The CORE Performance Co.’s participation in this week’s activities is a College of Fine Arts and Communication collaboration with UCA’s department of occupational therapy, Independent Living Services, Arkansas Enterprises for the Developmentally Disabled and the Faulkner County Boys and Girls Club. The event coincides with the national observance of October as Disability History and Awareness Month.

Seymour said the Arkansas Saxophone Quartet will accompany the CORE dancers for the first time this year.

“The members of CORE are very excited about this. Evidently, the dancers don’t often get to perform with live musicians. Jackie Lamar (professor of music at UCA) and her group are excited as well,” Seymour said.

“I think it’s exciting, too. This is an added layer of the arts for this collaborative project, which is funded in part by a grant from the Mid-America Arts Alliance,” Seymour said.

“We are really excited about this,” said Lamar, who plays the baritone saxophone.

“We are doing some pieces that have art references in them, references to Impressionism, Realism and others. We have been collaborating over the phone with the director of CORE, but we won’t actually meet with them

until Friday. They are an improv dance group, and I am sure it will all come together.

“We are really excited about collaborating and doing a fun project.
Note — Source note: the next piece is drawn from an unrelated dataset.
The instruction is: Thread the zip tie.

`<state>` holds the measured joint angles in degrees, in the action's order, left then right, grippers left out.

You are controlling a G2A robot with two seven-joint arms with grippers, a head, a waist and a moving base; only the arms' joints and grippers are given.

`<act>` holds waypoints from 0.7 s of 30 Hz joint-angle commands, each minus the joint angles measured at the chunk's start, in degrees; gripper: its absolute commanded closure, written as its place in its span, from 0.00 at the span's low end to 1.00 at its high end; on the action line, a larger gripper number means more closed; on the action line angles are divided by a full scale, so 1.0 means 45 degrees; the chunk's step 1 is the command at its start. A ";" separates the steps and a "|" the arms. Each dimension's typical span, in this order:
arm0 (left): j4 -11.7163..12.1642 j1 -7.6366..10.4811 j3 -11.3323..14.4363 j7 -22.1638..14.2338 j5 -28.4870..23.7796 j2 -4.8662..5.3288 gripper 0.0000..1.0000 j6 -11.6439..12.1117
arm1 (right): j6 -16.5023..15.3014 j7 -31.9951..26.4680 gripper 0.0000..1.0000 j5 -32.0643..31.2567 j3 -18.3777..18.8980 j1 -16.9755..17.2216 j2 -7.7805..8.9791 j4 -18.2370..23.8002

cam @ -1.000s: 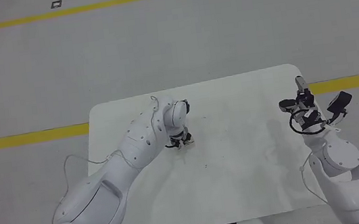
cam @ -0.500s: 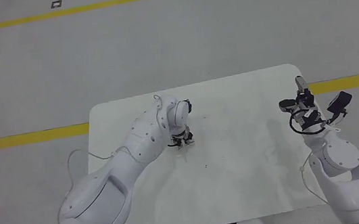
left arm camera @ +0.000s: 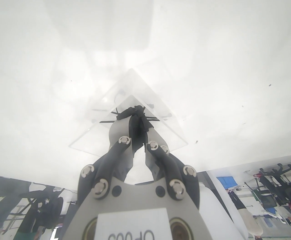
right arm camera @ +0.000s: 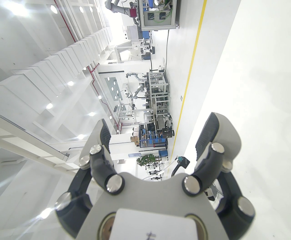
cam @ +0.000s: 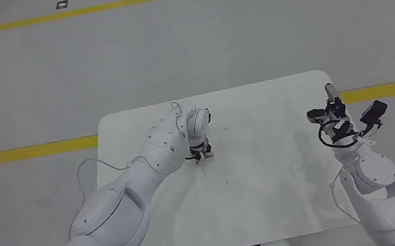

I think it’s neat to involve the ILS folks in at least one of the performances.”

This is the second year the university’s occupational therapy department has worked with Independent Living Services consumers in a performance with the CORE dancers.

“Our department contributed a small part to the Mid-America Arts Alliance grant,” said Jennifer Moore, interim chairman and associate professor of occupational therapy at UCA.

“We are excited to help provide an opportunity for the consumers from Independent Living Services to participate with this dance troupe that is coming to our campus. Our students will help facilitate their participation in this festival,” said Moore, who is the co-founder and director of the Acting Creates Therapeutic Success program, which provides opportunities for those in the community with disabilities to participate in the performing arts.

“This is a great opportunity for our students as well. [The occupational therapy students] get to see the impact and importance of participation in the performing arts. While working alongside individuals with disabilities in this venue, the students learn that all people can benefit, enjoy and should have access to community art events,” Moore said.

“One performer said she feels so ‘special’ when she is performing,” said Jackie Fliss, executive director of ILS, “and she loves making new friends with UCA students.

“Another performer said that it is ‘so much fun,’ and she didn’t know she was capable of it. And another one of our lady performers said that when she was a child, she was never able to be on stage, and now she feels like a ‘star.’”

Seymour said the CORE Performance Co. is funded in part by an award from the Mid-America Arts Alliance, the National Endowment for the Arts, the Arkansas Arts Council, and foundations, corporations and individuals throughout Arkansas, Missouri, Nebraska, Oklahoma and Texas. Additional funding for the project is made possible by Fairfield Inn & Suites by Marriott, the Conway Alliance for the Arts, the UCA Occupational Therapy Department, UCA Student Affairs and the UCA arts fee.